Let there be no strife between you and me. ~Gen13:8
You’ll remember how “Abram was very rich in livestock, in silver, and in gold” (Gen13:2). Verse 5 says “Lot also…had flocks and herds and tents.” So, they were both doing quite well. But verse 6 goes on to say, that “their possessions were so great that they could not dwell together.” Not only that, but “there was strife” between each of their respective workers.
I love that Abram took the high ground, initiating the elimination of strife between their guys. Always great (in the local church), for someone to take the initiative to elminate one of the great enemies of the church – namely strife.
Selfishness is the enemy of Generosity
Robert Morris of The Blessed Life has the revelation on this truth. Lot’s descent to Sodom began with the lust of the eyes, rooted in selfishness. Abram lived that blessed life with his roots in the soil of generosity.

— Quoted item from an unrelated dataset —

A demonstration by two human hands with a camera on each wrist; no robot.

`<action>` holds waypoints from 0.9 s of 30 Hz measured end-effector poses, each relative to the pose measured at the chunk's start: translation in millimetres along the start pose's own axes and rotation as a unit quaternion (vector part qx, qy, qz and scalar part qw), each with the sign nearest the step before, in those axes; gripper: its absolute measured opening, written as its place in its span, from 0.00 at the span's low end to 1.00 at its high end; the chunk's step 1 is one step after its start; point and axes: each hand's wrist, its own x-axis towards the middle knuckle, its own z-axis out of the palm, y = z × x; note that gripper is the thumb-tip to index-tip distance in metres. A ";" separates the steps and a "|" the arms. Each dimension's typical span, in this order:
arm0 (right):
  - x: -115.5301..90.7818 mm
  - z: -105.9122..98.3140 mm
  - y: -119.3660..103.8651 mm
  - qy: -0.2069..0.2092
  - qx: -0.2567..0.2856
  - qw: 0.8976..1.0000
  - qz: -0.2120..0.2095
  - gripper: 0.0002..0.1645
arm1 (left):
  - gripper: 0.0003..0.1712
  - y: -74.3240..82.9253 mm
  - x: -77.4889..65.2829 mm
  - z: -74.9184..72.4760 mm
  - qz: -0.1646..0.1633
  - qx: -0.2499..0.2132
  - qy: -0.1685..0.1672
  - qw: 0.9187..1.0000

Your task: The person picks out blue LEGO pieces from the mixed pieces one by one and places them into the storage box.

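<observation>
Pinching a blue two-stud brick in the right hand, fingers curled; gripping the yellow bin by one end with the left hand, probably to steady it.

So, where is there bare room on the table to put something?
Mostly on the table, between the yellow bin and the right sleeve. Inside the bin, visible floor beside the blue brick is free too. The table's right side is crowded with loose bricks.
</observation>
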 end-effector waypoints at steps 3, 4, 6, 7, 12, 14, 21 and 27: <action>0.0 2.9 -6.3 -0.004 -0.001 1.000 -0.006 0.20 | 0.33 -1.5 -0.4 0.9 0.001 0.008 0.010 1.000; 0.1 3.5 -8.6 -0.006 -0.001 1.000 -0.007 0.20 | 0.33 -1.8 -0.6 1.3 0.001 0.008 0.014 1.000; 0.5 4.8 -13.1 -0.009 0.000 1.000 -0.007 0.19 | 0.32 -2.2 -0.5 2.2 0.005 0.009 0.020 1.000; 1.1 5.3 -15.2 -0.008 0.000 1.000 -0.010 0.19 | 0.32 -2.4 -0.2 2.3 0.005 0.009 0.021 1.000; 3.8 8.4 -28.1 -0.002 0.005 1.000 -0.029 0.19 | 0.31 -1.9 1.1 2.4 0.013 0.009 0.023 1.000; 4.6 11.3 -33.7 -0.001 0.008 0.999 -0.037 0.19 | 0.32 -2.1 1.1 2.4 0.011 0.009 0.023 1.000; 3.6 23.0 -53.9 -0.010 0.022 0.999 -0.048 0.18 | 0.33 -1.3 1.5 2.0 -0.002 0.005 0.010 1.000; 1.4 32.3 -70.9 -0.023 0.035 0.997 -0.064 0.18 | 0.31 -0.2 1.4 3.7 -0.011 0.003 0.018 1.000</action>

Lot pitched his tent toward Sodom. ~Gen13:12
When deciding how to break away from each other (in order to avoid strife), Abram welcomed Lot to take whichever land he wanted and Abram would take whatever he did not want. Lot chose for himself the land that looked to be the best, but in so doing, Lot pitched his tent toward Sodom (Gen13:9-13). Applying this to our lives — when you choose for yourself that portion that looks to be best for you (selfishness), you compromise on God’s best and your heart begins this road of compromise. The descent into less than God’s best. Your gradual, yet eventual journey toward Sodom. And of course, Sodom represents darkness ruled by the prince of darkness (our adversary). Lesson> Don’t pitch your tent based on the lust of the eyes and flesh in the direction of darkness.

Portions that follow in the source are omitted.